**Task goal:** Exactly the line that contains "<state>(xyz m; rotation" and the lines following it to the end of the data are to be reproduced, and nothing more.

**Data provided:**
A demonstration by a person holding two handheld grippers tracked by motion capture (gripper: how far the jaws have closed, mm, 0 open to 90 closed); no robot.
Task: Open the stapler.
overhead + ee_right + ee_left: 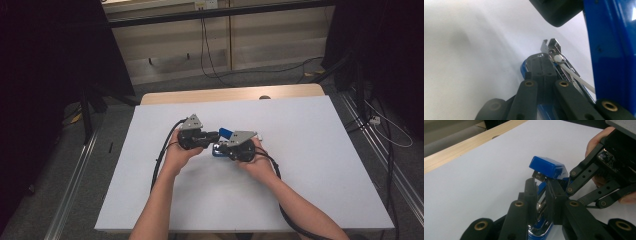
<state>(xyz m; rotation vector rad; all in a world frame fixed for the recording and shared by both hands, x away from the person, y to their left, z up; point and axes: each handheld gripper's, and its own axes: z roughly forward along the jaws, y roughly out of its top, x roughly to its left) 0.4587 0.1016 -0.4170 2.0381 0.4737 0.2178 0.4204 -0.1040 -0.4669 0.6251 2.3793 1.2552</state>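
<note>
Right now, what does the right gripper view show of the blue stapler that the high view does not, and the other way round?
The right gripper view shows the stapler's opened inside: the metal staple channel, its spring and a white rod, with the right gripper shut on the base. The high view shows the whole white table, both forearms, the left gripper at the stapler's raised top and the floor cables. Both show the blue stapler and the white surface.
</note>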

**Finished exercise:**
<state>(xyz m; rotation vector rad; all in a world frame fixed for the recording and shared by both hands, x away from the person, y to their left, z up; point and axes: each handheld gripper's, and its own axes: z roughly forward along the jaws, y roughly out of its top, x roughly to its left) 0.4587 0.1016 -0.4170 2.0381 0.4737 0.2178 0.4204 -0.1040 -0.4669 0.6251 2.3793 1.2552</state>
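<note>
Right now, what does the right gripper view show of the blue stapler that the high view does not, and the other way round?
The right gripper view shows the stapler's opened inside: the metal staple channel, its spring and a white rod, with the right gripper shut on the base. The high view shows the whole white table, both forearms, the left gripper at the stapler's raised top and the floor cables. Both show the blue stapler and the white surface.
</note>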

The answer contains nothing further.